## PROBLEM
Using the data that follows, return exactly the lines from the one that contains "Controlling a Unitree" through the one that contains "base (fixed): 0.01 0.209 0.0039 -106", ends included.

## DATASET SECTION
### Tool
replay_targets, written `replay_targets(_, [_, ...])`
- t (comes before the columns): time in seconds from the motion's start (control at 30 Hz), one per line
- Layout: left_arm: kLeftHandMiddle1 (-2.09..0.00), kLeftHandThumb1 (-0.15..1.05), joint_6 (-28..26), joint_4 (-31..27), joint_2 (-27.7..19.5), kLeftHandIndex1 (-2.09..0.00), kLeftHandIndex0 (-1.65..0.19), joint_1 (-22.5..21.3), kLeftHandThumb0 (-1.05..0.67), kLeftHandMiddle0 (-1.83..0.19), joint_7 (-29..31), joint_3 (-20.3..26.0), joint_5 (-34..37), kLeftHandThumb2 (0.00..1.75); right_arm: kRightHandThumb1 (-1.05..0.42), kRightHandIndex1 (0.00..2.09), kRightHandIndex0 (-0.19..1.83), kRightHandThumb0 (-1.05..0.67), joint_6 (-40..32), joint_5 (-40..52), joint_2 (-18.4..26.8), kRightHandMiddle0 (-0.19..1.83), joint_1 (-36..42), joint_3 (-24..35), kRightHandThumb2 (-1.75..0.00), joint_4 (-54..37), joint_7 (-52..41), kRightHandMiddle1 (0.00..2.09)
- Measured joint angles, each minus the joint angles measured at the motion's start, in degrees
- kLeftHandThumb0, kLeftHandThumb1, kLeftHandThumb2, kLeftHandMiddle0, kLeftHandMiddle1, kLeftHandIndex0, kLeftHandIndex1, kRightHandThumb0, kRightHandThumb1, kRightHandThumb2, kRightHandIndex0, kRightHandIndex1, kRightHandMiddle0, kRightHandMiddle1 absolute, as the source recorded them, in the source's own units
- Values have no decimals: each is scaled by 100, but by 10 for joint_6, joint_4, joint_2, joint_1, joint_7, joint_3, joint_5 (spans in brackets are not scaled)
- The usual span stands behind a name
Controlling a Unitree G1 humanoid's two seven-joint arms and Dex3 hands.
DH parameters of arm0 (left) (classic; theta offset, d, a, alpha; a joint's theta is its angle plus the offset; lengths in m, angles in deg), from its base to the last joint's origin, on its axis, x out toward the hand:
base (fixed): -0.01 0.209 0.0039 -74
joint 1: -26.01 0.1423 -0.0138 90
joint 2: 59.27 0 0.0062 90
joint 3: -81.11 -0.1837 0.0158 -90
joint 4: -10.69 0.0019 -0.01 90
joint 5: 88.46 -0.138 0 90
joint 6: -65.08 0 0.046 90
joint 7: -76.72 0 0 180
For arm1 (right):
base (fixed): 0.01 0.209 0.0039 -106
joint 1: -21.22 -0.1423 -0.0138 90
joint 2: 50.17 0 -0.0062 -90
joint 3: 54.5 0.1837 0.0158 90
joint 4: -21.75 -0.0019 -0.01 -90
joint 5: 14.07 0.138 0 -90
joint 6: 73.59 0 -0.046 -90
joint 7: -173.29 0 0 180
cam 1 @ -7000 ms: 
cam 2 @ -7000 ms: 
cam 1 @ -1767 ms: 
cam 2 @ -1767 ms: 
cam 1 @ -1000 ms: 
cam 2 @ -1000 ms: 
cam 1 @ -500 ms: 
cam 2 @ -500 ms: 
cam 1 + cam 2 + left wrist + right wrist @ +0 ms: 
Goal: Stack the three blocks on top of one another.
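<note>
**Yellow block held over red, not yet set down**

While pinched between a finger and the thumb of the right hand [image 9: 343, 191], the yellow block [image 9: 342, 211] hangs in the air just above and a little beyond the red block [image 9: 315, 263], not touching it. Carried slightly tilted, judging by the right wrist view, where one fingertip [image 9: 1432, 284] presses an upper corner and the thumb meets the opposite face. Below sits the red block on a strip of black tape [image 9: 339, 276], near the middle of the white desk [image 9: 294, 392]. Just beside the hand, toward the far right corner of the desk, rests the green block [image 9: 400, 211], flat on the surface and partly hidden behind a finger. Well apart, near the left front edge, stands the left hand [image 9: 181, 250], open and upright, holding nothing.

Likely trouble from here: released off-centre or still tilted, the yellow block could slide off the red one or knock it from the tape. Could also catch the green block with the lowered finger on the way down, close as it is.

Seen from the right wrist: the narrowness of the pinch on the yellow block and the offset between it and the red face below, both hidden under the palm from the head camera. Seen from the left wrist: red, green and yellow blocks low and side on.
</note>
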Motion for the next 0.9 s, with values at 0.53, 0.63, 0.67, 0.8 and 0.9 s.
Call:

## WRITTEN RESPONSE
Controlling a Unitree G1 humanoid's two seven-joint arms and Dex3 hands.
DH parameters of arm0 (left) (classic; theta offset, d, a, alpha; a joint's theta is its angle plus the offset; lengths in m, angles in deg), from its base to the last joint's origin, on its axis, x out toward the hand:
base (fixed): -0.01 0.209 0.0039 -74
joint 1: -26.01 0.1423 -0.0138 90
joint 2: 59.27 0 0.0062 90
joint 3: -81.11 -0.1837 0.0158 -90
joint 4: -10.69 0.0019 -0.01 90
joint 5: 88.46 -0.138 0 90
joint 6: -65.08 0 0.046 90
joint 7: -76.72 0 0 180
For arm1 (right):
base (fixed): 0.01 0.209 0.0039 -106

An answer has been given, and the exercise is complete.